**PROMPT**
In the material below, how many lines contain the string "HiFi"? Reply with the number only.

**RECORDS SUPPLIED**
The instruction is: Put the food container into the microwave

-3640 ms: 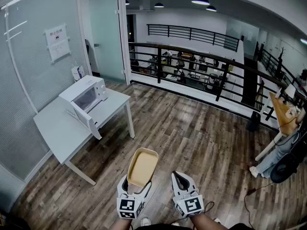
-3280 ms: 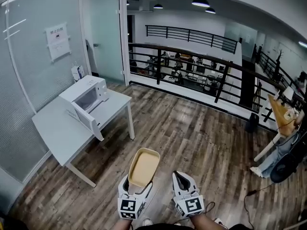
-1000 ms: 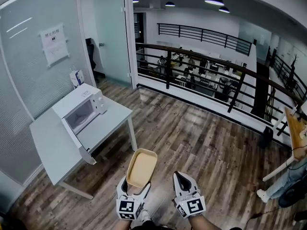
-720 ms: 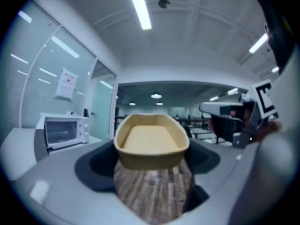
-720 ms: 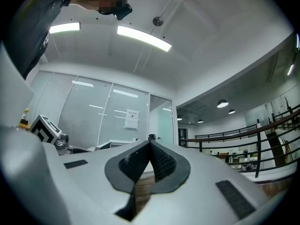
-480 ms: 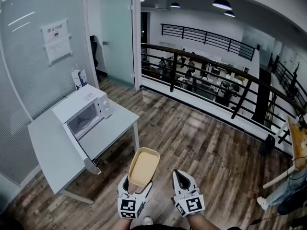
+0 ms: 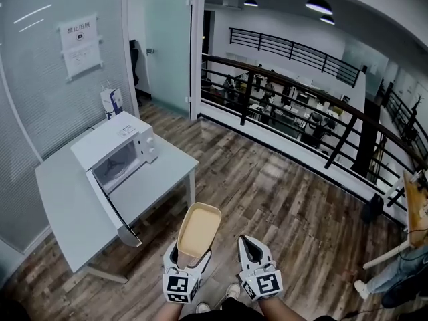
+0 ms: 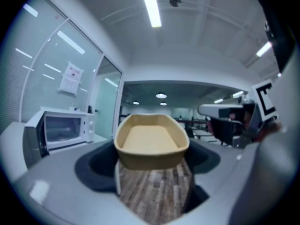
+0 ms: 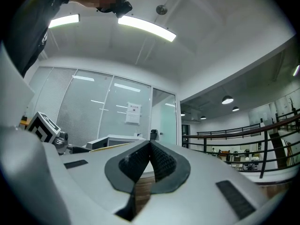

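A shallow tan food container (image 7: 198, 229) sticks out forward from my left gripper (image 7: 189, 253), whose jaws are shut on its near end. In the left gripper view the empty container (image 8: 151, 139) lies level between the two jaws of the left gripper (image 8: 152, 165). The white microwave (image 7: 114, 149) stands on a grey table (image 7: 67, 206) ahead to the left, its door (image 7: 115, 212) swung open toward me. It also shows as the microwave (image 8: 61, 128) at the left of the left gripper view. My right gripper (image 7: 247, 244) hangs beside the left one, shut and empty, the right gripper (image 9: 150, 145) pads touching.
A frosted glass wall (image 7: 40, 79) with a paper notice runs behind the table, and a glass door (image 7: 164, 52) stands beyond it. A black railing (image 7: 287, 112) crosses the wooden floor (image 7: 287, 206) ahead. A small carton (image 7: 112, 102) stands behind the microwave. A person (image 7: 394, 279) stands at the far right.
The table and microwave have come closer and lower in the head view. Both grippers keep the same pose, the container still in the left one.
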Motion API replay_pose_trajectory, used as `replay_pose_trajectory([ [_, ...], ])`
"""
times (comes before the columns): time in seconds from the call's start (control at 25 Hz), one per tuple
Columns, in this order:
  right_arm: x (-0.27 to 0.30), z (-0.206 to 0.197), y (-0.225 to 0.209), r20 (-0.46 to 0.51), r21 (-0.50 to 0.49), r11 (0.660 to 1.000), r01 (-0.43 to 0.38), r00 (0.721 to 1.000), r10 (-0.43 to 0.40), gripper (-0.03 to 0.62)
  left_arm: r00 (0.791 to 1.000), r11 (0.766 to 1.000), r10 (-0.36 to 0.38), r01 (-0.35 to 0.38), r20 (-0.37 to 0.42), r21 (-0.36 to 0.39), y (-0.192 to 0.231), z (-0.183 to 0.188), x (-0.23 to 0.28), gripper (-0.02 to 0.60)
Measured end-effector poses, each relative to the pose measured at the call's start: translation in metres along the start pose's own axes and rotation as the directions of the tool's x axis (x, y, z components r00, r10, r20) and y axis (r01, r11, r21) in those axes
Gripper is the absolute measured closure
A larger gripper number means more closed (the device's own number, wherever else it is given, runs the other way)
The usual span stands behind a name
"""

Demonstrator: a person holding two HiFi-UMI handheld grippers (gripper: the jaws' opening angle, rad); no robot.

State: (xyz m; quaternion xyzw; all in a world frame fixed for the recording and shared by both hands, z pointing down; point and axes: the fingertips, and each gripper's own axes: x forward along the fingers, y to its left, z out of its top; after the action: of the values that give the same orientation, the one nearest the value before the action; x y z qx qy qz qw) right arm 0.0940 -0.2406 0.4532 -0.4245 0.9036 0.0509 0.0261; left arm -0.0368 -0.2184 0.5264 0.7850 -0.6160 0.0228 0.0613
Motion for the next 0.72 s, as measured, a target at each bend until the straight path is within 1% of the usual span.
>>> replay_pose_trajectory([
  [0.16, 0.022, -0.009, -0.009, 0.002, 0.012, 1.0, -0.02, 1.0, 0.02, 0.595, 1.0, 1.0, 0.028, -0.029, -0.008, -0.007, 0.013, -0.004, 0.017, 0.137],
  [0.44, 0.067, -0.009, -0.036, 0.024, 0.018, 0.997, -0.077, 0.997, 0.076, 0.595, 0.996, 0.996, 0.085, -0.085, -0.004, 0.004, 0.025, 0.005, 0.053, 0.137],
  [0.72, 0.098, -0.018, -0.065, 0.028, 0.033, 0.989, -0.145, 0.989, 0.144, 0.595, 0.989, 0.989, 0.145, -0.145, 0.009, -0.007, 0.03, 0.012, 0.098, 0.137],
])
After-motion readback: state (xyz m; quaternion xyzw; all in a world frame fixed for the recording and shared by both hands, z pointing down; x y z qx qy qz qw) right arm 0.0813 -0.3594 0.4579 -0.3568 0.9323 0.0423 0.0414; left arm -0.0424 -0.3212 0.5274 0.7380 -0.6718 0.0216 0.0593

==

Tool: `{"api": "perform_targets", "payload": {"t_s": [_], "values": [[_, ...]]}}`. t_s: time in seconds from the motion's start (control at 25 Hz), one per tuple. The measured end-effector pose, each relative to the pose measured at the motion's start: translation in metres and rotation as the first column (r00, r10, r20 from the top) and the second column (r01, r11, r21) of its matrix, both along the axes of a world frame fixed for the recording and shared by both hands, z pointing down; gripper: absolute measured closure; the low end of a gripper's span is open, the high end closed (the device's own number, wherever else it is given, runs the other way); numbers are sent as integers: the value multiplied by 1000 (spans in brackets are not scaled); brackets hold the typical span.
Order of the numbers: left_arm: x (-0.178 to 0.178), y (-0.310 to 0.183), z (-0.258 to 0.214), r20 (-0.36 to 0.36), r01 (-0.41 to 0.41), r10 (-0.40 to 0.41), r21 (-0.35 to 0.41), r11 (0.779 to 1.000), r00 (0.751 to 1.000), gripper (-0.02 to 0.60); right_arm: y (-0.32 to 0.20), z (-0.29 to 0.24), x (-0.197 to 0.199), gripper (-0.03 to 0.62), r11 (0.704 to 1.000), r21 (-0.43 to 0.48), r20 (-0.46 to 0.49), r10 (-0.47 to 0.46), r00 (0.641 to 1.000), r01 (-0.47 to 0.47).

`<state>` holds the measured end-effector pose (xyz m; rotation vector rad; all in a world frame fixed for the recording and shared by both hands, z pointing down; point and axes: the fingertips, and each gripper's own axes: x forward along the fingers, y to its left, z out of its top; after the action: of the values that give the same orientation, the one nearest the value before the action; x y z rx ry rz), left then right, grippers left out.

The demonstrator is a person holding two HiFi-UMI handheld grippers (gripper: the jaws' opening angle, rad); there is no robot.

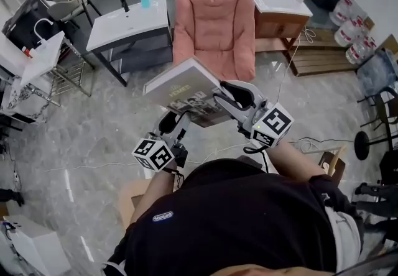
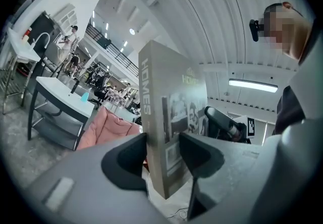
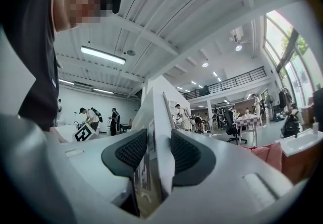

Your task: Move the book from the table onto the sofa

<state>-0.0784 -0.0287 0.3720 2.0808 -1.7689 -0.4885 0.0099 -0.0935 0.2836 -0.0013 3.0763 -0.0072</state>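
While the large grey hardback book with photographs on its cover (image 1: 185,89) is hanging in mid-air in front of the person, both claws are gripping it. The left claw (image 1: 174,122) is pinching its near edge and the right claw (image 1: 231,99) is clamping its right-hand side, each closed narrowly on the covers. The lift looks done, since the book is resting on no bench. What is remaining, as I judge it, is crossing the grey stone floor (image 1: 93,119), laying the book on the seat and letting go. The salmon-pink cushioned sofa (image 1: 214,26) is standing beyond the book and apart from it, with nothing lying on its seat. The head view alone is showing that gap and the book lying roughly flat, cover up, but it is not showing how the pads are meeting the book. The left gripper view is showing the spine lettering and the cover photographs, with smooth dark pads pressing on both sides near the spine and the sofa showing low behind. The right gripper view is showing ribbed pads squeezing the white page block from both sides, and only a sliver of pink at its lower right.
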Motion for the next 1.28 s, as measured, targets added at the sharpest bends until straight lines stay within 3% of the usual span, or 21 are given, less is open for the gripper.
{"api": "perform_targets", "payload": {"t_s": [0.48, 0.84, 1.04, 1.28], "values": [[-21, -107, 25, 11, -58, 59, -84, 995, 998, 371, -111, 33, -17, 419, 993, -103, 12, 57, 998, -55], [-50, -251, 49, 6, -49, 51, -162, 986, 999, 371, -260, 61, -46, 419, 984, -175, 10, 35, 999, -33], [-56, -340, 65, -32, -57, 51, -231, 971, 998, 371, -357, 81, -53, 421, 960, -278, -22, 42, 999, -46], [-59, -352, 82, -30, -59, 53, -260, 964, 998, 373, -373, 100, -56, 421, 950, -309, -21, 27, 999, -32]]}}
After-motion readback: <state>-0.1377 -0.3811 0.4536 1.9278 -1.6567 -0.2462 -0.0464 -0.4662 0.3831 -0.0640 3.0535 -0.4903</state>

**RESPONSE AREA**
2